Description of problem:
When cyclictests are running in one realtime guest, reboot or halts of other guests affects the latency spikes reported. Ideally the maximum allowed latency of realtime kernels should be less than 20us.When a halt or a reboot occurs the spikes reported are > 90 us.
Version-Release number of selected component (if applicable):
Steps to Reproduce:
1.start 2 realtime VMs
2.run-cyclictest on one guest for 15m . Wait for 5m
3.shutdown the other guest.
4. A spike is seen in the cyclictest results.
The Max Latency reported >90 us
The Max latency should be <20 us
This is very reproducible to me, but only when the other guest halts. I could not reproduce it when the other guest reboots. Did you really get the spike when the other guest reboots (for example, but typing "reboot" in bash)?
(In reply to Luiz Capitulino from comment #2)
> This is very reproducible to me, but only when the other guest halts. I
> could not reproduce it when the other guest reboots. Did you really get the
> spike when the other guest reboots (for example, but typing "reboot" in
Yep. I tested with reboots more than I tested with halts. I got a spike everytime. I tried it again now and got a spike of 102us for 5m test.
How are rebooting the VM?
I'm asking this because debugging a reboot might be easier than debugging the whole VM teardown.

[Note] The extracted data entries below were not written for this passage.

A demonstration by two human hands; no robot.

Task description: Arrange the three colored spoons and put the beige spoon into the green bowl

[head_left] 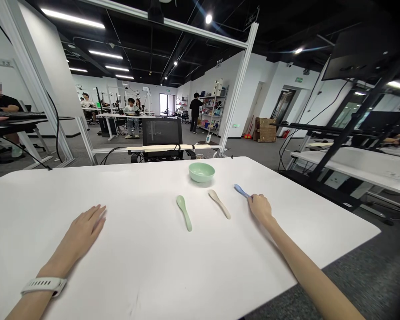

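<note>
My right hand (260, 208) is closed around the handle of a blue spoon (241, 191), whose bowl end points away to the left. To the left of it lies a beige spoon (219, 204), and farther left a green spoon (184, 213), both flat on the table. Behind the spoons stands a light green bowl (202, 172), upright; its inside looks bare. My left hand (86, 227) rests palm down on the left part of the table, fingers stretched out, holding nothing. A pale watch band circles that wrist.
The white table (126, 249) has rounded corners and a right edge under my right forearm. Beyond its far edge stand a black mesh chair (162, 132) and a metal frame (238, 84). Several people are farther back; a second desk (363, 166) is at right.
</note>
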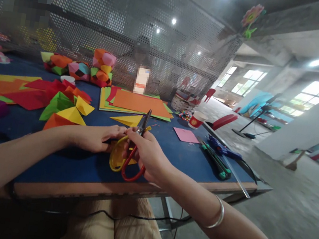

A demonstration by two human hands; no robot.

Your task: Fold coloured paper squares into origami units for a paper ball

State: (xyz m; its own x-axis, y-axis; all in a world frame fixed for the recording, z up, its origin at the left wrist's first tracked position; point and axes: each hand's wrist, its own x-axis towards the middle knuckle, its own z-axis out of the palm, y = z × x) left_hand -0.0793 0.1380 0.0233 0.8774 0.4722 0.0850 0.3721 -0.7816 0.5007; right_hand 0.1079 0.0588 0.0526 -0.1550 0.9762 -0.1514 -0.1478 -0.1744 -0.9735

(In reply to Luiz Capitulino from comment #6)
> How are rebooting the VM?
> I'm asking this because debugging a reboot might be easier than debugging
> the whole VM teardown.
I type reboot in the VM2. And wait for the results of the cyclictests in VM1.
I'll separate my findings into what I'm seeing on the core where
the spike happens vs. what I think is the root cause for it.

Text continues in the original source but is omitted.